Destined for two static populations — nursing home residents and front-line medical workers — the first wave of vaccinations was supposed to be the easy part.

It was also, TPM found, the only part that the Trump administration planned in any detail, engaging in a partnership with CVS and Walgreens to send employees of the pharmacies into nursing homes to vaccinate the residents.

By planning only the first part of the first phase, the Trump administration left the Biden administration to start from square one planning  the more complex, mass vaccination phases.
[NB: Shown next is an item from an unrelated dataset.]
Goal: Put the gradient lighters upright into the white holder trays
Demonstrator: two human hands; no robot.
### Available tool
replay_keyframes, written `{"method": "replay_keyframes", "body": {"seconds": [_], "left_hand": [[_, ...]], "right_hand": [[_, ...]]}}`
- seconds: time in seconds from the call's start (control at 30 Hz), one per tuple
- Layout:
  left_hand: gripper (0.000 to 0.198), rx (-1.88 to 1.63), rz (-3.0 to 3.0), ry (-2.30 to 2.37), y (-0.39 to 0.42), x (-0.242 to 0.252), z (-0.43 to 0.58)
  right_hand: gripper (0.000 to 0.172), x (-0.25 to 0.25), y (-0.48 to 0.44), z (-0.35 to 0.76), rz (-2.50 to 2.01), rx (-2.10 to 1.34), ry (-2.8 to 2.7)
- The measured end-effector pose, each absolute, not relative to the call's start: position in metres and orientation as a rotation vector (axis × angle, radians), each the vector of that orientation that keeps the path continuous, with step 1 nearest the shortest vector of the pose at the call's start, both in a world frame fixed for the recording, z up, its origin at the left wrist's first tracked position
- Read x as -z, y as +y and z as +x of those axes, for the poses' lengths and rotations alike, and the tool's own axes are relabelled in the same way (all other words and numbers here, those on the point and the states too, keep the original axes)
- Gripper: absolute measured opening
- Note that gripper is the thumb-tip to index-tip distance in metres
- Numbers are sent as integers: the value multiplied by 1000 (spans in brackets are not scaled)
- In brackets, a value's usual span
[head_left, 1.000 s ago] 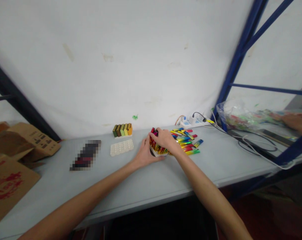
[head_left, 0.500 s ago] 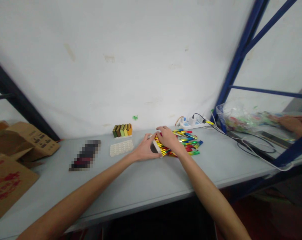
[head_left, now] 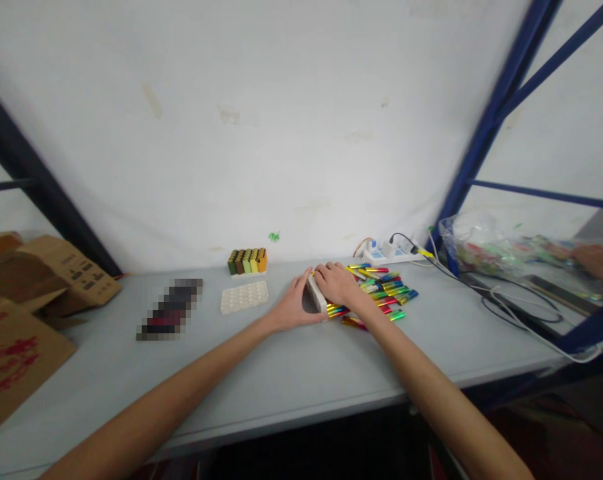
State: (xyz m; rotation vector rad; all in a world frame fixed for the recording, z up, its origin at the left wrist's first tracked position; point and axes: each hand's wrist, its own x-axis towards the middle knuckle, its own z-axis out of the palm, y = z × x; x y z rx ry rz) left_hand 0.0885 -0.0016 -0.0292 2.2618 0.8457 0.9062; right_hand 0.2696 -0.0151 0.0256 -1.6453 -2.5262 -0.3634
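Note:
My left hand (head_left: pixel 294 308) grips a white tray (head_left: pixel 316 293), thumb at the near end and fingers at the far end. The tray stands tilted on its edge, its underside toward my left palm. My right hand (head_left: pixel 337 283) is closed over shiny lighters at the tray's right side, fingers bent and fingertips partly hidden. Around and beneath it lies a loose pile of metallic red, gold, green and blue lighters (head_left: pixel 391 289). To the left, a flat white pocketed tray (head_left: pixel 244 297) lies on the table. Behind it stands a filled block of lighters (head_left: pixel 248 261) in green, brown and yellow.
Open cardboard boxes (head_left: pixel 26 320) occupy the left end of the table (head_left: pixel 281 373). A pixelated dark object (head_left: pixel 171 310) lies nearby. At the back right are a power strip (head_left: pixel 388 252), loose cables and a blue rack post (head_left: pixel 474 160). Beyond it, another person's hand (head_left: pixel 598 261) is near plastic bags.
The tray has tipped more upright, and fewer gold lighters show at its side. My right hand has shifted slightly right and lower, its fingers more curled. The view has moved slightly.

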Motion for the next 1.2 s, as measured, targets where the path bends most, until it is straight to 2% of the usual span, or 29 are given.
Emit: {"method": "replay_keyframes", "body": {"seconds": [0.13, 0.63, 0.93, 1.2], "left_hand": [[132, -871, 2242, 885, -4, 29, 91], [122, -854, 2313, 863, -9, 26, 91], [121, -829, 2325, 878, -14, 21, 91], [122, -818, 2343, 881, -12, 23, 90]], "right_hand": [[43, -29, -14, 272, -1626, 469, -2611], [38, -22, -6, 297, -1719, 415, -2463], [52, -11, 3, 318, -1736, 207, -2131], [55, -4, 8, 330, -1764, 138, -2048]]}}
What’s more, the pharmacy partnership has run into serious roadblocks. In Illinois, only 20 percent of doses allocated to the pharmacy partnership have been administered, while West Virginia, which opted out, has vaccinated all its willing long-term care residents and staff.

Serious problems in federal distribution have also stymied the rollout.

Under the Trump administration’s system, states only learn of their final allocation totals the day before they receive the shipment.

That’s meant slower vaccination as state officials struggle to plan for mass vaccinations on incredibly short notice.

It’s also meant that state problems in getting doses into people’s arms obscured a more central failing: the Trump administration did not distribute the amount of vaccine that it promised it would by the end of the year, sending around 16 million to the states by Dec. 31.

Even that amount, thanks to the fluctuating totals, was difficult for many state public health officials to handle.

“We’re just hoping for the best,” Guilford County, North Carolina Public Health Department chief Iulia Vann told TPM in early January, saying that her county never had a clear idea of how many shots it would receive. “We try to put a little bit more appointments on the schedule than the doses that we have and the number of people that we have reached out to, because we know that not everybody is going to come out and get vaccinated.”

More broadly, it’s raised the question of how many doses of vaccine the Trump administration left the country with.

Pfizer accused the Trump administration of leaving “millions of doses” idling in storage in December. When confronted with the failure to distribute 20 million doses by the end of the year, Trump officials parried by saying that an additional 20 million were being held in reserve.

Under enormous pressure due to the vaccination campaign’s plodding progress, Operation Warp Speed officials said that they would release the extra doses.

But even that, it appears, was a lie. In its last days in office, the administration had exhausted its supply.

Kate Riga contributed to this story.